### WORK TO COMPLETE
Show the lines below where "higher" occurs.

(Extracted data entries)
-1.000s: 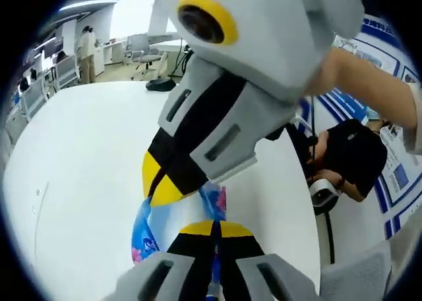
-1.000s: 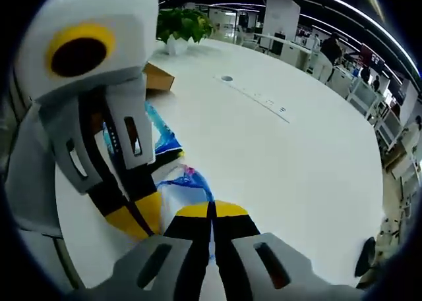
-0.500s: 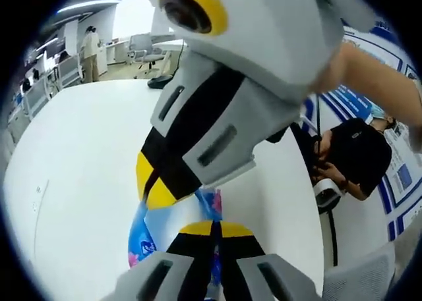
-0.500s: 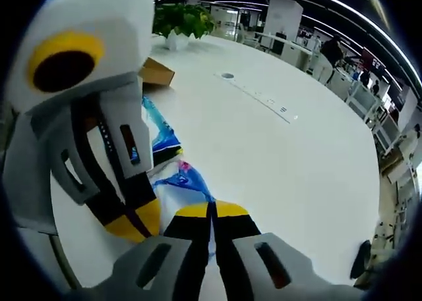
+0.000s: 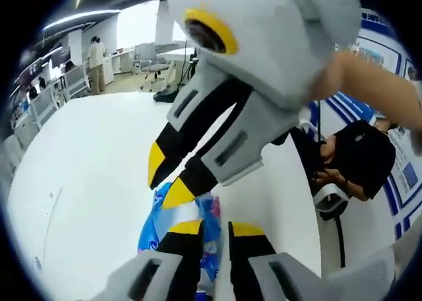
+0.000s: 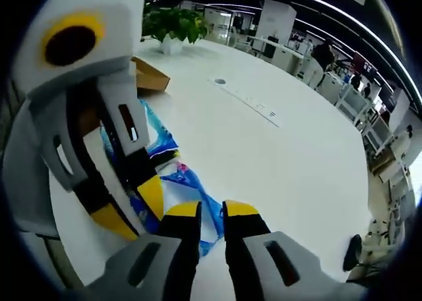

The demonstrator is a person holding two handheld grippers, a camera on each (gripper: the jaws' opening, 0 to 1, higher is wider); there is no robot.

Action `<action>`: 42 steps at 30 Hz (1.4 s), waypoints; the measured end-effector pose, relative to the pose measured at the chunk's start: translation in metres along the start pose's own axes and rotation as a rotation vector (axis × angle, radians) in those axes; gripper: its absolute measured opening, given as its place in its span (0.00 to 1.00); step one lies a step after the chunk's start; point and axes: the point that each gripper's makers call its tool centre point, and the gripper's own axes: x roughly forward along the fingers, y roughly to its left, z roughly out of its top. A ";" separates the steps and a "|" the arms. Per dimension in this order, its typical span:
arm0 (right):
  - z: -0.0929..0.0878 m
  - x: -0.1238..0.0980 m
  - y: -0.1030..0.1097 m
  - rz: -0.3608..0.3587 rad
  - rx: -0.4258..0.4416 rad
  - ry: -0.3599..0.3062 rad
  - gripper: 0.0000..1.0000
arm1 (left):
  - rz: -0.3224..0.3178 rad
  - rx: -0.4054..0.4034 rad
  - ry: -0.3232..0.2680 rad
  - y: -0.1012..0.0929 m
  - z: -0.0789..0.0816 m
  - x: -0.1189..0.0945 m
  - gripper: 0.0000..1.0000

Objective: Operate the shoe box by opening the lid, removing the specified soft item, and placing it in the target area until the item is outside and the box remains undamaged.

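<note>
**Both grippers let go of the soft item on the table**

The soft item (image 5: 192, 228), a blue and pink printed piece, lies flat on the white tabletop (image 5: 86, 163) near its edge. A second ago both pairs of jaws were pinched shut on it; now each pair stands apart with a gap between the yellow tips, and neither seems to be holding it, though the jaws hide part of it.

In the left gripper view, the left gripper (image 5: 215, 230) sits just over the item, and the right gripper (image 5: 171, 179) comes in from above with its tips spread over the same piece. In the right gripper view, the right gripper (image 6: 211, 210) hangs over the item (image 6: 188, 186), with the left gripper (image 6: 132, 205) crowding in beside it and blocking much of that side.

The shoe box (image 6: 150, 77), brown cardboard, stands farther along the tabletop, behind the left gripper's body, near a potted plant (image 6: 173, 26). A seated person (image 5: 356, 159) is beyond the table edge; office chairs (image 5: 148, 51) stand in the background.
</note>
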 end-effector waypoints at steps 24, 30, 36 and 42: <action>0.013 -0.075 0.034 -0.136 0.107 -0.047 0.41 | 0.084 -0.098 -0.150 -0.032 -0.022 -0.106 0.39; 0.021 -0.086 0.048 -0.162 0.137 -0.067 0.47 | 0.118 -0.091 -0.182 -0.034 -0.036 -0.135 0.47; 0.031 -0.095 0.065 -0.178 0.151 -0.089 0.53 | 0.160 -0.131 -0.261 -0.037 -0.037 -0.170 0.52; 0.046 -0.102 0.079 -0.189 0.165 -0.111 0.60 | 0.177 -0.161 -0.323 -0.046 -0.040 -0.199 0.57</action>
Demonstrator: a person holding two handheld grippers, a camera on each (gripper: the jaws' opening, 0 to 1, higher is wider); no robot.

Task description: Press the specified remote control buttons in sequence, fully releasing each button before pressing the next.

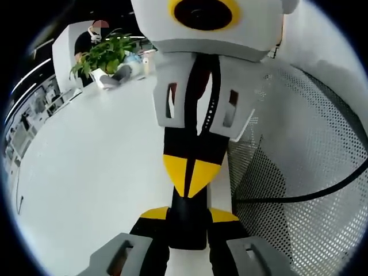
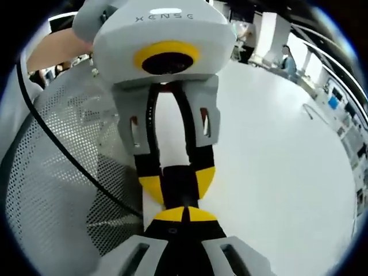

### OUTPUT OF THE TASK
The demonstrator is a person holding two handheld grippers, a camera on each (gripper: the jaws' opening, 0 to 1, higher is wider); there is no robot.
Demonstrator: a person holding two handheld grippers, a camera on each (gripper: the jaws' opening, 0 to 1, higher is wider); no robot.

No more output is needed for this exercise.